*** Begin section ***

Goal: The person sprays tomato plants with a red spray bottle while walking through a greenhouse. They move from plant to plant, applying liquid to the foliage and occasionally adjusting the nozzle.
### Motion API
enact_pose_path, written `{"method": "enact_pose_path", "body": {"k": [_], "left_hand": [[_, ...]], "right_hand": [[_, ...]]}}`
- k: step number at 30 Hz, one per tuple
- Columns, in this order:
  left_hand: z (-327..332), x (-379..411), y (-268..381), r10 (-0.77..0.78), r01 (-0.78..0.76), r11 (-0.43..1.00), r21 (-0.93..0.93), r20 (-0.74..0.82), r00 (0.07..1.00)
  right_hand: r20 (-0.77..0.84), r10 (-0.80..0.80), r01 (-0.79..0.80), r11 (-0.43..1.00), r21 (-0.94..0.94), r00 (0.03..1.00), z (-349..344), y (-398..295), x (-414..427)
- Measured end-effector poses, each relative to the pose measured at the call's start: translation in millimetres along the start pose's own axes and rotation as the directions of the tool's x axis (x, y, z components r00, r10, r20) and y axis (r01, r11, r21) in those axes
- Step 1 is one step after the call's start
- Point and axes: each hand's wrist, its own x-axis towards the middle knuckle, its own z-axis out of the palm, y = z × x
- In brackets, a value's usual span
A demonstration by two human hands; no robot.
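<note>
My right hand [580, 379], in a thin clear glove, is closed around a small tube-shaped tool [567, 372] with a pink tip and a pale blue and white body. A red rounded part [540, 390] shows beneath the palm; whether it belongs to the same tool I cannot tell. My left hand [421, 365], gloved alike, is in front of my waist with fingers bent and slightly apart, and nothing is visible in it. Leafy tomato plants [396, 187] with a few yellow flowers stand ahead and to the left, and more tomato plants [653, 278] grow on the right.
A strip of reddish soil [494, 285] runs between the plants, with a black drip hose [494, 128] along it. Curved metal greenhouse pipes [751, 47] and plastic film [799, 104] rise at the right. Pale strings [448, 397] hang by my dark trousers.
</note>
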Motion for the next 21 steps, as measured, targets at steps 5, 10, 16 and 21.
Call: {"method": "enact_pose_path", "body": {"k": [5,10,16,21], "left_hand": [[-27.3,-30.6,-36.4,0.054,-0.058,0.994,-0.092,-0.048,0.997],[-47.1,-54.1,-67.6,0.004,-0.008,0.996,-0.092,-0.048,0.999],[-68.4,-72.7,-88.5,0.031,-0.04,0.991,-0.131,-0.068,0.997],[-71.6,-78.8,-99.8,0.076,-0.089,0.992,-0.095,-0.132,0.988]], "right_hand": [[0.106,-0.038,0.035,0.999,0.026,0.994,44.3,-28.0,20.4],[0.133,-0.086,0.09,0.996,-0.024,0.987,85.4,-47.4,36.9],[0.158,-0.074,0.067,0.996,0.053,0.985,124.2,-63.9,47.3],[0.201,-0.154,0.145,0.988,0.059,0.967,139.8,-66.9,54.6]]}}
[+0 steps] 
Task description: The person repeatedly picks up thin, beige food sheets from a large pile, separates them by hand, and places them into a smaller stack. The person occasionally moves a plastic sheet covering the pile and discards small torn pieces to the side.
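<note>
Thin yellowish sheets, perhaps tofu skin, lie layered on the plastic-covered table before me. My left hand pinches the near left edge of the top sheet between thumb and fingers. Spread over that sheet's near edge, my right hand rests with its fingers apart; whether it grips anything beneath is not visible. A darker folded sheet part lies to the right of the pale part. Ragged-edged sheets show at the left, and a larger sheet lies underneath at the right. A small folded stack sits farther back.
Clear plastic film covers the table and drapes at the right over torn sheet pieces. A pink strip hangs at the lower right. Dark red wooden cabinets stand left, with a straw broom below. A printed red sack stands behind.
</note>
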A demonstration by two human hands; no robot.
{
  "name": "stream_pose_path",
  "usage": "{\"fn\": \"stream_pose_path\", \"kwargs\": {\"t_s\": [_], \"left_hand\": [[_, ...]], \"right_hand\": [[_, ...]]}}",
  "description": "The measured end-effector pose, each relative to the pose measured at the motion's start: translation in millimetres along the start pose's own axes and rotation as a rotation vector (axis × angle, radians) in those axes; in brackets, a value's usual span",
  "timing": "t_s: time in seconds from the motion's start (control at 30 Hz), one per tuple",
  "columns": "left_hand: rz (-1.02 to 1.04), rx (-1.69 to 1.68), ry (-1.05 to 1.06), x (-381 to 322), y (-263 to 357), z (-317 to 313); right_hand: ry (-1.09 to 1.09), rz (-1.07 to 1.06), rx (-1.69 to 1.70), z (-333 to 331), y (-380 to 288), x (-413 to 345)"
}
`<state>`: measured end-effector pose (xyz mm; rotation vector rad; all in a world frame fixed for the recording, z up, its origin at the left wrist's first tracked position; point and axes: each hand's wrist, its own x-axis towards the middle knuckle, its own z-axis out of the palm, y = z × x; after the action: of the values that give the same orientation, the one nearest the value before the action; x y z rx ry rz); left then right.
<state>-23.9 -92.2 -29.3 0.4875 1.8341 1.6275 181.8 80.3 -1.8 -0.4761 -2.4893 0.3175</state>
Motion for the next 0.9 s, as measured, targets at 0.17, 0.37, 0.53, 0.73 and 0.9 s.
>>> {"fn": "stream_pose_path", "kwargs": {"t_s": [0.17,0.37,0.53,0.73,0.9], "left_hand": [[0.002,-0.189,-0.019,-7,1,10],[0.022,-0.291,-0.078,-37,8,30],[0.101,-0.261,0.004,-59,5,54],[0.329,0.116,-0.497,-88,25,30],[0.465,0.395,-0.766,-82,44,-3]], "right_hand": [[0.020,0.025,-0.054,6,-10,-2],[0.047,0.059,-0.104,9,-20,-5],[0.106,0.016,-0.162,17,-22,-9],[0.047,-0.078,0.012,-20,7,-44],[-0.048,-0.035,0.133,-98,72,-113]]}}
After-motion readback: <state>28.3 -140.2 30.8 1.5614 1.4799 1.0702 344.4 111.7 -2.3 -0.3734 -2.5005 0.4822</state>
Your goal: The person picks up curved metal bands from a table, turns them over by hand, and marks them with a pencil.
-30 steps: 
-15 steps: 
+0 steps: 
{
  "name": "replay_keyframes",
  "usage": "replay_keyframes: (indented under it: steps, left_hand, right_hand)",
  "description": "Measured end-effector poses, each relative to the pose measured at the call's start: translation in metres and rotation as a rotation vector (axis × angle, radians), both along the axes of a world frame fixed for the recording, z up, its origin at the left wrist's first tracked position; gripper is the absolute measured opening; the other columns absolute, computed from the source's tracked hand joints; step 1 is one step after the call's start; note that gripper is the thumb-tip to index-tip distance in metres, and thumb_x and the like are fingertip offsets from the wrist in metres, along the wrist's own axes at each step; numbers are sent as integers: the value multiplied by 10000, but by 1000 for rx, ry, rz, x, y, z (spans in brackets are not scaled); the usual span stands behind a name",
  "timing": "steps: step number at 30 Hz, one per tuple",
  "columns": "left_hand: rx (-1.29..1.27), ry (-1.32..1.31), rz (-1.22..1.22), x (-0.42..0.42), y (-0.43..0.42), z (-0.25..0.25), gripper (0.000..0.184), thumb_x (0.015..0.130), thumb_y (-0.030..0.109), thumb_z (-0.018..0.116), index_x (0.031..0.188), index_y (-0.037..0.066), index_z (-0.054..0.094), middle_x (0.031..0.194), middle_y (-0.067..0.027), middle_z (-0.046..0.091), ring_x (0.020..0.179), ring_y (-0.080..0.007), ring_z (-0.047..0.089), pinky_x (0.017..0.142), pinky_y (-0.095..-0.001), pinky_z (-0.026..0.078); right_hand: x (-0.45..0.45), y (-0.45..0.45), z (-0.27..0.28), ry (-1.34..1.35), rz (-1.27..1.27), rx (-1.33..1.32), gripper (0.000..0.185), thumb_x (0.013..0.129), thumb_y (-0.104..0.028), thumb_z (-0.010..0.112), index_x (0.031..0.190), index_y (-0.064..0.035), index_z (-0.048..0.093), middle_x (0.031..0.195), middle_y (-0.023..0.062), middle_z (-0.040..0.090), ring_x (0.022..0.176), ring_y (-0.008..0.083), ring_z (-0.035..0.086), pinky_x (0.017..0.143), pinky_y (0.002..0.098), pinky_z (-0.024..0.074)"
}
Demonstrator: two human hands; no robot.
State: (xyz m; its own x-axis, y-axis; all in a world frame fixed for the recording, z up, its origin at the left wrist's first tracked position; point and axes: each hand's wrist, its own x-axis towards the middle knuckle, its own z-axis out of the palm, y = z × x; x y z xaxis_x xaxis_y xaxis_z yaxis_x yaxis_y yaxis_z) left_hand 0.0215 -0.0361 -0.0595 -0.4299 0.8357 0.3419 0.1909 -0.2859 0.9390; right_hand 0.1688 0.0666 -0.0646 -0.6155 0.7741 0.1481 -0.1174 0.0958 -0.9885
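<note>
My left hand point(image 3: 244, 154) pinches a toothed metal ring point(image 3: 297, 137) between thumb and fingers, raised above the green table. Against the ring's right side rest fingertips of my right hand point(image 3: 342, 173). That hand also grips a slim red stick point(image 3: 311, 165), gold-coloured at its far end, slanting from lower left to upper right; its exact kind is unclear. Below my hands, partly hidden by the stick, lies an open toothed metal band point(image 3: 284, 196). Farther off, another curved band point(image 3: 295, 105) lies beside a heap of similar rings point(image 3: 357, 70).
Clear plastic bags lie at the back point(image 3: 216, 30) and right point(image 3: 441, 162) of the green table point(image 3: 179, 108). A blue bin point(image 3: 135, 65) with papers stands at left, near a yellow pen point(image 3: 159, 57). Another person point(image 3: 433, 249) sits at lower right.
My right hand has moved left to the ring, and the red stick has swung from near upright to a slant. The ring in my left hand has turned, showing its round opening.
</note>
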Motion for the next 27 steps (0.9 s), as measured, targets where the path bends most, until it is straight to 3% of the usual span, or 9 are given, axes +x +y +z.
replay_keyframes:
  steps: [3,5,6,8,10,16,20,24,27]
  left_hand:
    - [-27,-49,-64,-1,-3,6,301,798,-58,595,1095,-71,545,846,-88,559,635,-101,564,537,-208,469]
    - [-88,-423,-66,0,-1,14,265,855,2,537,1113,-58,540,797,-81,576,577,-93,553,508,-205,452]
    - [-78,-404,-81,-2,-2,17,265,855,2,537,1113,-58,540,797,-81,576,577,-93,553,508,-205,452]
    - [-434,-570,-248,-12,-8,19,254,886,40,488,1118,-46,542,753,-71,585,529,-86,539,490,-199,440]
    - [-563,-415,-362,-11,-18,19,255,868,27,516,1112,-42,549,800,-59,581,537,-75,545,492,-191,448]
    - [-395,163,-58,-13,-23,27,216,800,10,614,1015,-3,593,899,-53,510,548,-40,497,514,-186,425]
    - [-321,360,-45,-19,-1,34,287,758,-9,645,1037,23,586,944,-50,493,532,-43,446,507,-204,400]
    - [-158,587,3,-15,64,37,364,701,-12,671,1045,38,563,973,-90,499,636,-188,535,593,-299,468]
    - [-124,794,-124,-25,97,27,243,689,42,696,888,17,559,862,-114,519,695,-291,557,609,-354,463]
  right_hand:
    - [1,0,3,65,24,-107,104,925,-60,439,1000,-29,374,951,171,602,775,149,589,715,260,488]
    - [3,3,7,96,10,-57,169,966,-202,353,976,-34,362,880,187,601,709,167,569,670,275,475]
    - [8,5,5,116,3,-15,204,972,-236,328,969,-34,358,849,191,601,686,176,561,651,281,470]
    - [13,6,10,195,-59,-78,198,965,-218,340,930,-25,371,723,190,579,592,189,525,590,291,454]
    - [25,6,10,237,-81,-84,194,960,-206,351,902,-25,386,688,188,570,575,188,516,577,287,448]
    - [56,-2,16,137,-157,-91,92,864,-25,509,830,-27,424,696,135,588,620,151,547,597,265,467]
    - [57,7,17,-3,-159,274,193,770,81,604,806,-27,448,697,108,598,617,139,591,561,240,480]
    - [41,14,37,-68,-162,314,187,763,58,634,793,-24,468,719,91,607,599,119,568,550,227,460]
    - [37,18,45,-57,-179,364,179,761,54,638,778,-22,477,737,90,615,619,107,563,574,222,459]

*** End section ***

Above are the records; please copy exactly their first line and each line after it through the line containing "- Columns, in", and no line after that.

Goal: The person sprays tomato plants with a red spray bottle while walking through a greenhouse. They move from plant to plant, applying liquid to the foliage and occasionally adjusting the nozzle.
### Motion API
enact_pose_path, written `{"method": "enact_pose_path", "body": {"k": [_], "left_hand": [[_, ...]], "right_hand": [[_, ...]]}}`
- k: step number at 30 Hz, one per tuple
- Columns, in this order:

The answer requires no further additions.